Search Quality Rater

By ZoomInfo Engineering, Daniel Kamen, October 31, 2024

Overview

This project outlines a Search Quality Rater tool that helps users (‘Search Raters’) to rate the search results and ultimately helps improve search relevance for platform users. The idea is to enable ZoomInfo (ZI) to provide human ratings for diverse queries creating a comprehnsive ground truth (a.k.a, Golden Corpus) that can then be folded back into the Search Evaluator for continuesly validating and monitoring ranking and search algorithm changes. 

The data

Not every query made on the ZI platform can be used to evaluate the search service. Some queries are more valuable for evaluation because they offer direct ways to assess result relevance, such as when a user performs actionable events like copying a result, exporting data, or saving a search. For this project, the initial raw dataset was made based on high quality queries that had user actions determine if the query contained relevant results. Rather than using random sampling, we selected queries through a stratified sampling approach to ensure comprehensive coverage across key dimensions such as user industry, country, persona, and business segment. This method helps capture both frequently executed and niche queries to better represent the overall query population. For more on stratified sampling, see https://en.wikipedia.org/wiki/Stratified_sampling

Goals

  1. Display the search results of different golden dataset queries
  2. Allow experts to rate these results based on multiple relevance metrics 
  3. Improve quality of searches for customers
  4. Help give the search team and data science teams better insights into their changes to search service and improve the feedback loop used to measure their progress
  5. Deploy the tool to staging for internal use

The process

We first need to seed the query dataset to be rated by raters. The initial dataset being sent to raters consists of the real searches made by users. In order to make this dataset, we needed to select searches that were relevant to users. These are the searches where a user performed a significant action on any of the results that were returned for that specific search. These actions could be, but aren’t limited to saving a result, copying a result, or exporting a result. Another way of saying this is that the first step of creating the dataset is using users to determine what’s relevant and what’s not. The next steps are smaller, but still deal with cleaning and pruning this subset of searches. 

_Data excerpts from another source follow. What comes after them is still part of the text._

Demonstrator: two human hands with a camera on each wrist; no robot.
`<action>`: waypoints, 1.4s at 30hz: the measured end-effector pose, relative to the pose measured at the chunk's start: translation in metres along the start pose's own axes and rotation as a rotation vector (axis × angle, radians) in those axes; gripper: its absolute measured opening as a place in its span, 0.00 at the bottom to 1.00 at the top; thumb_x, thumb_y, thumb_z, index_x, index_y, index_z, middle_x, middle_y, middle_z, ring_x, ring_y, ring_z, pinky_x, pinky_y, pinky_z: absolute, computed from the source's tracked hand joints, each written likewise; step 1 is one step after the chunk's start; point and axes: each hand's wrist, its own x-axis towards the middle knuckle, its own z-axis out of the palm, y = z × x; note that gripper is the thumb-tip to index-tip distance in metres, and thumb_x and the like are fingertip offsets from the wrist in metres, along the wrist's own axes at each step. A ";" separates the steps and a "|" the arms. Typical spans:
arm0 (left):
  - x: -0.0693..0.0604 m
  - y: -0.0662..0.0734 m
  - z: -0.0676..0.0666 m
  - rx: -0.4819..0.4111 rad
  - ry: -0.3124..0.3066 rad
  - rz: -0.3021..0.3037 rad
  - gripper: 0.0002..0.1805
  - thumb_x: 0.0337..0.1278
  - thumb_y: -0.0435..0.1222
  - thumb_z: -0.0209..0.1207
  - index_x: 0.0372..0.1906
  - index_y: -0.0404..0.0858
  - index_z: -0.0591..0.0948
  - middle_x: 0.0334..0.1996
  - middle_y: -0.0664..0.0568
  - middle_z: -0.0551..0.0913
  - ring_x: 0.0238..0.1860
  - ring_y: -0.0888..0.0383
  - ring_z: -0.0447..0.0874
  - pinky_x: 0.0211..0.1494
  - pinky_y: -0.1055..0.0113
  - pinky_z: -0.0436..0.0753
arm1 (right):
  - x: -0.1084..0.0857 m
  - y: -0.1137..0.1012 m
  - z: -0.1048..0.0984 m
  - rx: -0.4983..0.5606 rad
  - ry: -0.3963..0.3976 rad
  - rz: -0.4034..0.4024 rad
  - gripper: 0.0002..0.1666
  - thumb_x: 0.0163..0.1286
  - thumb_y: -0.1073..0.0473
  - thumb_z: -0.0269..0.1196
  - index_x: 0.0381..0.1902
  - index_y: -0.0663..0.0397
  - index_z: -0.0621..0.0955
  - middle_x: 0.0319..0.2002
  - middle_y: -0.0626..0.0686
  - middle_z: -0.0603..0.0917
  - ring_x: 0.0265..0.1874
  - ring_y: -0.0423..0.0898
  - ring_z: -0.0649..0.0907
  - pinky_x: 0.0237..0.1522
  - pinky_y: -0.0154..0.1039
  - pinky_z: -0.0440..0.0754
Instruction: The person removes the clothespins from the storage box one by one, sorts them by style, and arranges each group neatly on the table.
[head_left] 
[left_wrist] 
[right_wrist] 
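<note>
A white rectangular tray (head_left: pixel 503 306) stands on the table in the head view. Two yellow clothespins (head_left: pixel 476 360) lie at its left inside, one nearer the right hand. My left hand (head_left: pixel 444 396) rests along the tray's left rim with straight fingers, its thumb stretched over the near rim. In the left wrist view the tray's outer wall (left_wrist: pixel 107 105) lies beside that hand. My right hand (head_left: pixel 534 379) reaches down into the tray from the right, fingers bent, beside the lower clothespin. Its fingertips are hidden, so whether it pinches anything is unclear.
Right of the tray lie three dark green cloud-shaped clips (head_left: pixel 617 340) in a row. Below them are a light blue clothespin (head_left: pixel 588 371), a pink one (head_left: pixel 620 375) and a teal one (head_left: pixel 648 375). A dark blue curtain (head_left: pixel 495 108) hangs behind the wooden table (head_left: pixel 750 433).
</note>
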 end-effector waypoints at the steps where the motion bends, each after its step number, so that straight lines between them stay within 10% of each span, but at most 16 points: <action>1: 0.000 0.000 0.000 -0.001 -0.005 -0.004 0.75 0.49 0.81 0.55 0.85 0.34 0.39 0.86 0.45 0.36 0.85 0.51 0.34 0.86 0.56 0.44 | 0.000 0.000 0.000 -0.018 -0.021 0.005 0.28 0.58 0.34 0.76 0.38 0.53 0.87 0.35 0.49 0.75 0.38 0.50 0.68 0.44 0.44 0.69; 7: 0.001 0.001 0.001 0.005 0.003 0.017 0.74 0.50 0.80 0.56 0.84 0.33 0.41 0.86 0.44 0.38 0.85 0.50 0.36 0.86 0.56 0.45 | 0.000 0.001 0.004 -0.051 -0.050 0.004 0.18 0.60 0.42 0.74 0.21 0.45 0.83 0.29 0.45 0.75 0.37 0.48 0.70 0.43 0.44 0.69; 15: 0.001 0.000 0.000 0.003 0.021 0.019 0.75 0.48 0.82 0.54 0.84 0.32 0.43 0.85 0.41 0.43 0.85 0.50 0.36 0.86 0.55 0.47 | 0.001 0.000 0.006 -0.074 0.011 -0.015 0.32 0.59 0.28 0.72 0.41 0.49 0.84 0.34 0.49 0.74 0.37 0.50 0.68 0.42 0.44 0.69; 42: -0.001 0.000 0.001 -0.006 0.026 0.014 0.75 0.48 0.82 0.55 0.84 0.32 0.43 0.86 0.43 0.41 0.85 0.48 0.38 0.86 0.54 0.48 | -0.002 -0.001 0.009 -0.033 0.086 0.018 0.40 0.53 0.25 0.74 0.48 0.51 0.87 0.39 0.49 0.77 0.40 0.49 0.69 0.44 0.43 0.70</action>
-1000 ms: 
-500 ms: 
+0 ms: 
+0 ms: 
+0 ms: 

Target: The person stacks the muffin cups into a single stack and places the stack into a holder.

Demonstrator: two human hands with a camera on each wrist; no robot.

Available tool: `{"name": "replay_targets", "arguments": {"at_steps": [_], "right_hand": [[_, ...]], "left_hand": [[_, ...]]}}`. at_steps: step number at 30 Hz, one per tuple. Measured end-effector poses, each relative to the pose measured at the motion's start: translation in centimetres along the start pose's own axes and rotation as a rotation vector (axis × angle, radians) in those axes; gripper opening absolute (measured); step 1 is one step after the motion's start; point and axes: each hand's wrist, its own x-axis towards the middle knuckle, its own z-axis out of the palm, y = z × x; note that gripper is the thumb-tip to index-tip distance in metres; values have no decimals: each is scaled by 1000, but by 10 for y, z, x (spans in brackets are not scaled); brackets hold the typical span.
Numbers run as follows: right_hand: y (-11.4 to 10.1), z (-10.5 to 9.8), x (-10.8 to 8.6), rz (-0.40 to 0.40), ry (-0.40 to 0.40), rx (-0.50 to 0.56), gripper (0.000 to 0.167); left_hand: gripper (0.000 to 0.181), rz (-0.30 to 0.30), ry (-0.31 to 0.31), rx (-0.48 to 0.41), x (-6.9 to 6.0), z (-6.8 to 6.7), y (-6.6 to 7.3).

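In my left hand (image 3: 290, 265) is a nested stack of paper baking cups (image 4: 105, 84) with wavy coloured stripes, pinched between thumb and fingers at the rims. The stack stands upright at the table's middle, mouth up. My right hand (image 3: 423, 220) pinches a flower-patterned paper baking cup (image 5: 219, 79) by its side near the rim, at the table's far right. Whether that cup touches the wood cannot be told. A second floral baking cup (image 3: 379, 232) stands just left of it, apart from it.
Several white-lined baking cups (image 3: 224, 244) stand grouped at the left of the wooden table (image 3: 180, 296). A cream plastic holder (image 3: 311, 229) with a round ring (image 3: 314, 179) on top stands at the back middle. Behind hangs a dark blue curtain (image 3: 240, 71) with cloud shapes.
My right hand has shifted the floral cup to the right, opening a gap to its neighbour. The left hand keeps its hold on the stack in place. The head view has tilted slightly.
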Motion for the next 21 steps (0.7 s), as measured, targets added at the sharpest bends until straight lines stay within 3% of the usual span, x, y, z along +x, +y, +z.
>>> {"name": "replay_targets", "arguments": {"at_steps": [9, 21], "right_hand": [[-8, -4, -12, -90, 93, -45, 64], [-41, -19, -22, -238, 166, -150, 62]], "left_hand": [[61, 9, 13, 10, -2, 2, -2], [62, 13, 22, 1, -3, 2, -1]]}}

These queries are then sent to the Search Evaluator to calculate the relevancy of the results using search metrics (Recall@k, Precision@k, F1@k, AP@k, ReciprocalRank@K and NDCG@k). The results are then stored with each query, which are both accessible in this Search Quality Rater. From there, experts can explore the data using a couple of filtering methods, review evaluated queries, and rate the relevance of the queries themself. 

Figure 1.1: The overall architecture of the rating service. The rating service integrates into the existing search evaluator infrastructure by configuring its Docker image to include both services. 

Figure 1.2: Here is the way in which users can filter through stored queries to determine which ones they will rate. 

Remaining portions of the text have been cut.